Since everything is digitized, there’s no need for paper merchant receipts or presentation receipts that usually come inside the billfold. When given the choice, more than 60 percent of the time, consumers elected to have either no receipt or have it emailed to them. Overall, we reduced receipt costs by 85 percent in the study that we completed, and we also noted a reduction in employee hours per shift by about 10 minutes per shift. A restaurant we observed in the study typically has about 24 servers per day across multiple shifts, so if you do the math, that’s saving them four hours in labor costs every single day. Ultimately, for the restaurants in this study, when you add up the costs of the RAIL device, as well as the reduced costs associated with receipts and labor, and factor in the the increased revenue from more table turn and revenue per table, our solution increased the sales by $1,000 per month.


 

PYMNTS: What’s next for TableSafe in 2016? And how are you working to help restaurants keep up with the constantly changing payments landscape? 

SM: The biggest focus for us today and this year is to release the RAIL 2 to the marketplace. The newest version of the device is focused on the type of innovation that is needed in the marketplace today. It has added capabilities to provide not only P2PE but also EMV, as well as both contact and contactless payment abilities and even integrated payment technologies, such as PayPal, which is incorporated within the device so the user simply pays with their credentials. The RAIL 2 also supports paying with QR codes, such as a LevelUp, essentially allowing the consumer to really drive the payment choice, as opposed to the merchant pushing payment choices upon the consumer.

That’s the focus in 2016, but as we look ahead, one way we have future-proofed the payment platform is by including the Bluetooth Apple-based technology iBeacon into the system. This would mean that, in the future, instead of going through the current process of a customer entering different payment information on the device and selecting which items to pay for, it will all be done seamlessly. In this scenario, the instant the RAIL device is placed down, an iPhone with either the TableSafe app or the restaurant’s app with TableSafe integrated will buzz and alert the customer with the bill total. From there, it will ask for approval to pay with the default settings, and without even opening the RAIL device, the consumer can just select “yes” and they’ve paid with a Visa card through Apple Pay, tipped their automatic 18.5 percent and can get up and walk away. In that moment, you’re done with that payment process with the push of one button.

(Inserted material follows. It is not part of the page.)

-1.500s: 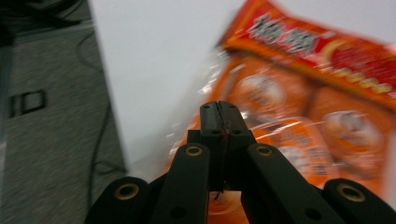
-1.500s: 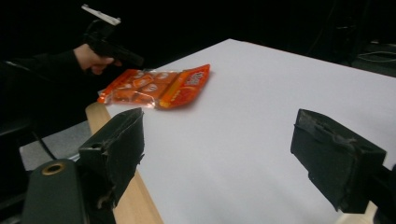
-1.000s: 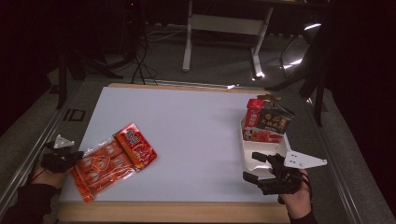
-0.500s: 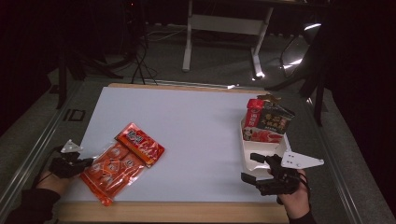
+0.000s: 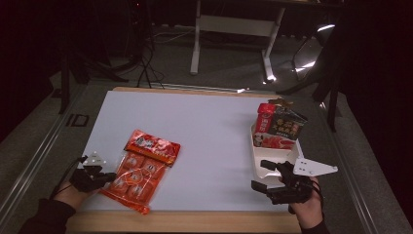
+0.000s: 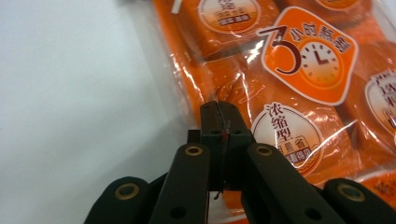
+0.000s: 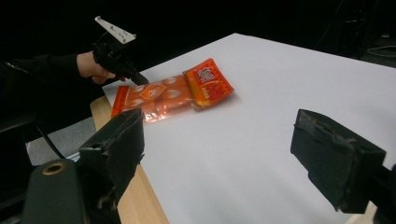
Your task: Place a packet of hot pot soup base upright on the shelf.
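where it meets the table's near edge, orange snack bag (image 5: 143, 171), pinched by left claw (image 5: 111, 176)

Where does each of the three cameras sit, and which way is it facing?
High view: above the person's side, looking forward and down on the table; both hands and grippers show.
Left gripper view: rides the left gripper, its jaws pinching the orange packet.
Right gripper view: rides the right gripper, jaws apart, looking across the table.
All three views share the packet.
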Available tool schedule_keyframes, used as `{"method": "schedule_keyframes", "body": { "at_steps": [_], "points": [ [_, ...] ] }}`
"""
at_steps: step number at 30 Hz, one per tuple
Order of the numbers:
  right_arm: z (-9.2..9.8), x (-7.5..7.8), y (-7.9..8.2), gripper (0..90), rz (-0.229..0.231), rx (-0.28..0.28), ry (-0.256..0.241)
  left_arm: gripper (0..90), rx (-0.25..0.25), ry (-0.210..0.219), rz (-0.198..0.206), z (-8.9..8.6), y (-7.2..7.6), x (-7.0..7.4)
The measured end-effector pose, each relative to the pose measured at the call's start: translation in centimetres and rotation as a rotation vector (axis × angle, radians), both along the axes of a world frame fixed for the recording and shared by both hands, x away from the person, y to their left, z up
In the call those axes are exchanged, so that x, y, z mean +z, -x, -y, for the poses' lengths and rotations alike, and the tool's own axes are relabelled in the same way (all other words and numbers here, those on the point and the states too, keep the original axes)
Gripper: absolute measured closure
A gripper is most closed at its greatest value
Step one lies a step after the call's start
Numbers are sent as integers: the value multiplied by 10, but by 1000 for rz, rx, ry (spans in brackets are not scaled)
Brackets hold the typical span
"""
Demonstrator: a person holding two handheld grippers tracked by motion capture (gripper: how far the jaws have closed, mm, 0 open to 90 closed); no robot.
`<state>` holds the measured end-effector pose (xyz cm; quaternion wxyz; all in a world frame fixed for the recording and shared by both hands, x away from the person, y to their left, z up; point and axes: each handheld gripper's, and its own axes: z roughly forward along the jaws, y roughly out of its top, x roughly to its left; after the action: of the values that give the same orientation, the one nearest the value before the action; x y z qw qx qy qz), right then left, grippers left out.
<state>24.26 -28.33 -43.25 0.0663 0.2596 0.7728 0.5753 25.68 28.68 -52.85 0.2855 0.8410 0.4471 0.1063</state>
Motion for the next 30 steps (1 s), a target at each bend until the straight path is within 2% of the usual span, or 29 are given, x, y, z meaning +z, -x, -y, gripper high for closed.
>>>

The innovation is partly about integrating all of these individual payment technologies and tailoring each of them specifically to the environment of a table service restaurant. The other point of innovation goes beyond just the technology to also tailoring those processes within the hospitality environment to actually drive more efficiency, better revenue and cost reduction, while not negatively impacting the culture but actually impacting it.


 

TableSafe will be among the innovators participating in the Innovator Expo at this year’s Innovation Project, taking place March 16–17 at Harvard University.